Gabriela Prioli - Aline, a gente pode ser um pouco concorrente, mas a gente se junta aqui na internet e tudo bem. A internet nos acolhe juntinhas. Rita, eu vou passar para você querendo saber a sua opinião, e principalmente o motivo do (balança cabeça em sinal de não) como será que está este debate, será que é um debate aprofundado? Mas quero trazer outro ponto também. Felipe fala sobre o banimento do Donald Trump das redes. Ele fala que foi um banimento, violação dos termos de uso e tudo o mais, mas que foi decidido por CEOs e não por juristas e digo mais pouquíssimos porque a gente tem uma concentração aí.
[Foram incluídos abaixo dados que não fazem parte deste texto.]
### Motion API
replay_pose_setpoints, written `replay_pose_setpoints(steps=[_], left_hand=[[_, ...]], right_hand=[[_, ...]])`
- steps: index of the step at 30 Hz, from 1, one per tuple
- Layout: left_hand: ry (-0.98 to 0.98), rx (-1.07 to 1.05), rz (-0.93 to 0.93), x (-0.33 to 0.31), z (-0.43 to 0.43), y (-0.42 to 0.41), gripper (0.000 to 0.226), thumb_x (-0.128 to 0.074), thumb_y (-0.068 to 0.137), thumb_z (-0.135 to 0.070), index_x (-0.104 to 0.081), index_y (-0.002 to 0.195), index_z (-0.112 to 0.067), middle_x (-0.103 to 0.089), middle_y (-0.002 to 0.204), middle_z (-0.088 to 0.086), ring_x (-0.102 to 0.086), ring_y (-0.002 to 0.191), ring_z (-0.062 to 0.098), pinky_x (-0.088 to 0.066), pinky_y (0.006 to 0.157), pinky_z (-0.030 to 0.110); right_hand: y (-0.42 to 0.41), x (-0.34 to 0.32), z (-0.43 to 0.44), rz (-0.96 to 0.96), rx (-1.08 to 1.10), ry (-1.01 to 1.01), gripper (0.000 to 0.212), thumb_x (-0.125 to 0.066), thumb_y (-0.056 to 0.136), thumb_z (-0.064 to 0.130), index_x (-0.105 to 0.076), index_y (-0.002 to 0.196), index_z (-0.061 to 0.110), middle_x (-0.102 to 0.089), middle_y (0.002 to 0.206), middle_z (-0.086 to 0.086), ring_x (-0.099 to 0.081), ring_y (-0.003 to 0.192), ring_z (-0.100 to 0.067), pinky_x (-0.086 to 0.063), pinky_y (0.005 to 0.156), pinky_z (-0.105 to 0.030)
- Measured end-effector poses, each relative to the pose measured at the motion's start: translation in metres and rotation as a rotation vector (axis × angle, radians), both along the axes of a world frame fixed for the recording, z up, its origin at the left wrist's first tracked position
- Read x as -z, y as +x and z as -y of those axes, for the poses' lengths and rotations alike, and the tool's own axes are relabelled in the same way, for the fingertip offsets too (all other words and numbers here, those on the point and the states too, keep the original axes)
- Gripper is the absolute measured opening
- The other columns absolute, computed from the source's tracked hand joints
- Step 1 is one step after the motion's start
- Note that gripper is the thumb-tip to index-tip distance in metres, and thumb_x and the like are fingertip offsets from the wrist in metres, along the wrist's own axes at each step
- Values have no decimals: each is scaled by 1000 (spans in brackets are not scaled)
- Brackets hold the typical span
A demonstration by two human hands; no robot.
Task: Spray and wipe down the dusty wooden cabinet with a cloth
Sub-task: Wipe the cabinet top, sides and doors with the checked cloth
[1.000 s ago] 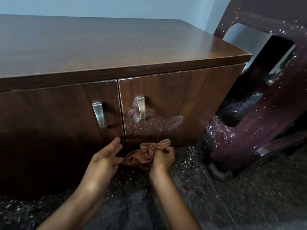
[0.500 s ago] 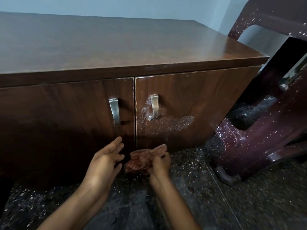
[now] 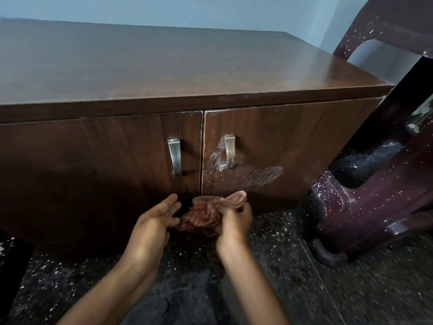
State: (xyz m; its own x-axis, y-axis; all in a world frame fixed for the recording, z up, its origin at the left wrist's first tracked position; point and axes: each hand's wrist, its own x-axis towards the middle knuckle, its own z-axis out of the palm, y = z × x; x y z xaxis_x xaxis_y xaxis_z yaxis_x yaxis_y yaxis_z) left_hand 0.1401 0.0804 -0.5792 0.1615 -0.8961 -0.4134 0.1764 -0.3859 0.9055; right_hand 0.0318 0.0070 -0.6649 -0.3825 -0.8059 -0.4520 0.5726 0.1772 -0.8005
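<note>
The dark wooden cabinet [image 3: 164,73] fills the upper view, with two doors and a metal handle on each. A whitish dusty patch [image 3: 248,175] spreads across the right door [image 3: 293,137] around and below its handle [image 3: 228,151]. Low in front of the doors, my right hand [image 3: 234,221] grips a bunched reddish striped cloth [image 3: 206,212]. My left hand [image 3: 154,221] is beside the cloth on its left, fingers straight and slightly spread, fingertips near its edge. No spray bottle is in view.
A maroon plastic chair [image 3: 375,207], speckled with white, leans close against the cabinet's right end. The dark speckled floor [image 3: 351,289] runs under my forearms. A dark object [image 3: 14,261] sits at the far left edge.
The view has shifted left, so the cabinet sits further right in frame. My hands stay low before the doors; the cloth is still bunched in my right hand.
</note>
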Motion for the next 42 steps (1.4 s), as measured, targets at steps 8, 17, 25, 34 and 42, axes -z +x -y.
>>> replay_pose_setpoints(steps=[8, 17, 25, 34, 42], left_hand=[[13, 19, 81, 1, -1, 7, 54, -33, 86, 4, -53, 127, -24, -52, 136, 0, -40, 115, 11, -24, 105, 37], [11, -20, 78, 7, 4, 6, 55, -34, 84, 4, -53, 126, -25, -54, 135, 1, -43, 122, 18, -23, 104, 38], [9, -14, 50, 2, 0, 6, 53, -34, 88, 4, -47, 133, -20, -50, 138, 1, -33, 136, 19, -20, 112, 41], [23, -58, 38, 0, 1, -8, 55, -34, 88, 6, -43, 136, -18, -45, 142, 1, -32, 137, 19, -23, 112, 40], [13, -54, 37, 2, 1, -5, 53, -35, 88, 5, -46, 134, -19, -49, 139, 0, -36, 133, 17, -25, 110, 40]], right_hand=[[-21, 34, 3, -307, 72, 53, 28, -38, 83, -17, -47, 92, 8, -53, 81, -5, -52, 75, -19, -46, 63, -21], [-2, 9, -9, -329, -34, -125, 35, -47, 78, -20, -51, 83, 14, -58, 78, -2, -52, 67, -10, -45, 60, -16], [-40, 7, 12, -391, 181, -22, 37, -40, 78, -19, -44, 77, 18, -54, 79, -4, -53, 76, -20, -48, 71, -34], [-41, -22, 14, -568, 203, -294, 42, -54, 73, -14, -52, 103, 16, -56, 113, -21, -56, 102, -33, -42, 97, -46], [-50, -8, 5, -726, 100, -203, 46, -48, 70, -15, -53, 109, 8, -47, 107, -15, -51, 102, -31, -39, 93, -12]])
Felipe Neto - Oligopólio o nome disso.
Gabriela Prioli - O que eu queria era sua visão sobre isso. Se você quiser dizer o que acha sobre esse banimento do Donald Trump. Eu costumo dizer que a gente pode sempre fazer um teste, que é o teste como o Felipe fez - se fosse com uma pessoa com a qual a gente concorda, se não fosse com uma pessoa que a gente despreza, será que a gente teria a mesma opinião, a gente defenderia o mesmo posicionamento? Só fazer este teste simples nos permite compreender que muitas vezes a gente quer só silenciar a pessoa com a qual a gente não concorda ou se a gente de fato acha que aquele é o melhor mecanismo para lidar com esta situação que se apresenta.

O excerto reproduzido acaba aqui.